The Lubbock clinic was about a 10-minute drive from campus. I don’t remember anyone loitering outside the clinic to change our minds. There were forms that I robotically signed. I didn’t have to wait long before I was in a room and on a table. The doctor or assistant may or may not have explained to me what was happening. | I remember a suctioning noise and slight tugging feeling inside and it was done. I had an abortion. 

While mine and my boyfriend's relationship continued beyond that fateful decision, it was tainted and existed in a lie that pretended that everything was all better now that “the problem” was taken care of. I remember convincing myself that our decision was our little secret that somehow bound us and sealed our relationship. Our relationship was built and resided on sand – shifty and shallow; and rocks – it was so rocky. Why would it be anything otherwise? We were not living a Godly life. We didn't seek healing. We finally broke up within the year after I graduated college. But that relationship and abortion experience changed me – my soul, my values. I no longer required a committed relationship status to have sex. My thought process was: “I’m attracted to you. A little drunk I’m uninhibited, so bonus for both of us. This is what single adults do. Etc.” I lived this promiscuous lifestyle for a couple of years. Until I turned 26, I continued to turn away from my values, shutting out God and church from my life.
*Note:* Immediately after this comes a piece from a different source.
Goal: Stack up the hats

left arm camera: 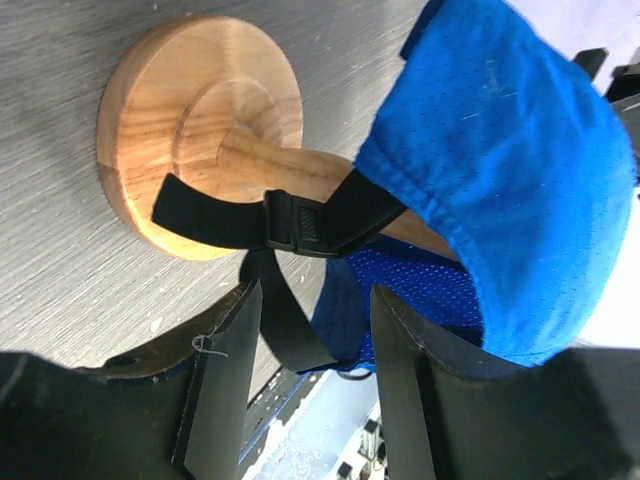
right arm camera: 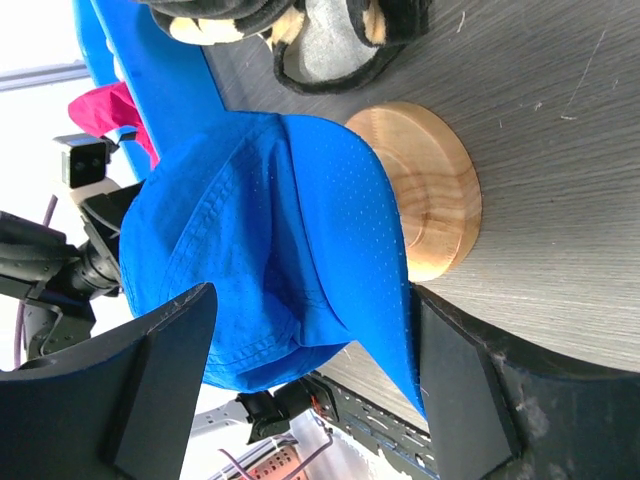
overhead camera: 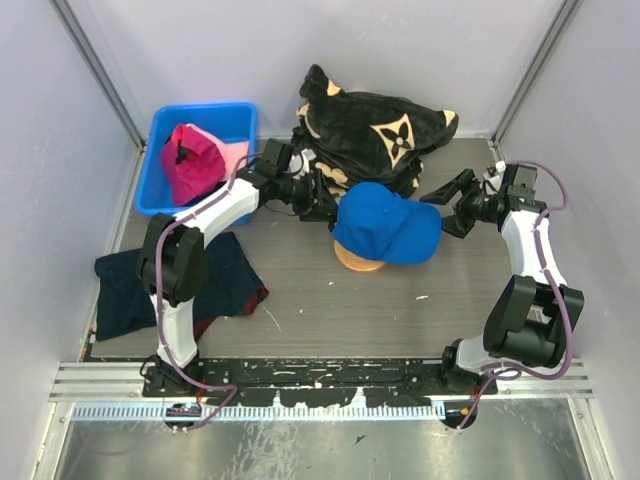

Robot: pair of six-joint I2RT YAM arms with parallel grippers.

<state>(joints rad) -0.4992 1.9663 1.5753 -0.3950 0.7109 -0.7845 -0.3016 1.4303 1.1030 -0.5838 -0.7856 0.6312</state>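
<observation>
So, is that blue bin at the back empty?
No, the bin holds a magenta cap and a pink one beside it.

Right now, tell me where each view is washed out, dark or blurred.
Top external: even, soft light, all sharp, though the black plush bundle swallows detail. Left wrist: royal blue cap and wooden stand crisp; right edge blown out pale. Right wrist: left edge washed out white; near fingers dark, slightly soft.
</observation>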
If I did attend church, I knew the light of truth would shine so brightly upon my sins it would blind me, bring me to my knees. 
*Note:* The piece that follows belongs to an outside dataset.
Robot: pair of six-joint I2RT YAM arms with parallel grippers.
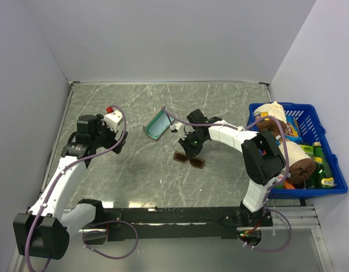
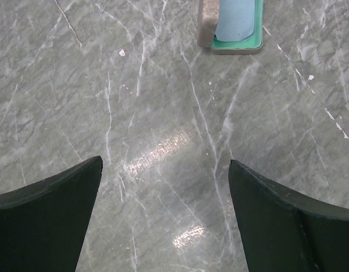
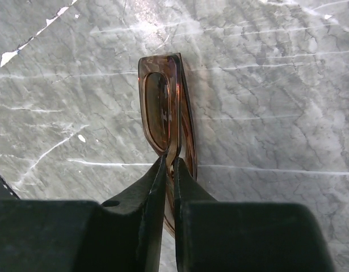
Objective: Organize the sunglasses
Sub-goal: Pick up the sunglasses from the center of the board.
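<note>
The sunglasses (image 1: pixel 189 159), amber-brown lenses in a thin frame, lie folded on the marble table just right of centre. My right gripper (image 3: pixel 169 161) is down over them, its two fingers pinched on the frame at the bridge between the lenses, and one lens (image 3: pixel 158 105) shows beyond the fingertips. The grey-brown case (image 1: pixel 158 126) lies open to the upper left of the sunglasses, teal inside with a light blue cloth (image 2: pixel 238 18) in it. My left gripper (image 2: pixel 165 164) hovers wide open over bare table, left of the case, with nothing between its fingers.
A blue basket (image 1: pixel 329 164) packed with bottles and packets stands at the table's right edge beside the right arm. The raised table rim (image 1: pixel 163 83) runs along the far side against the white walls.
</note>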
I found forgiveness before coming into the Catholic Church in 2014. Even though I had sought God's forgiveness, I confessed my abortion to the priest before initiation into the Catholic Church. But it wasn't until I felt God calling me to share my story on an ACTS Women's Retreat in 2017 that I truly began to heal. I knew that I needed to start by telling my husband of 22 years that I had had an abortion all those years ago. Sharing my story with him and others meant that I would have to "go back" in time, recounting everything, the pain, the shame. But that experience, writing about it, was a priceless one, for me a foundation for real healing. Whether you share your story in a public way or not, I believe recounting and writing about it can bring complete healing. Eventually I would also share with our four children (high school, college-age). I did not want them or anyone they knew to make the same choice that I did. I wanted them to know that I was there for them no matter what.

After 28 years of silence - by God's infinite love and mercy - I was finally free from the shame of my abortion and that is why I am silent no more!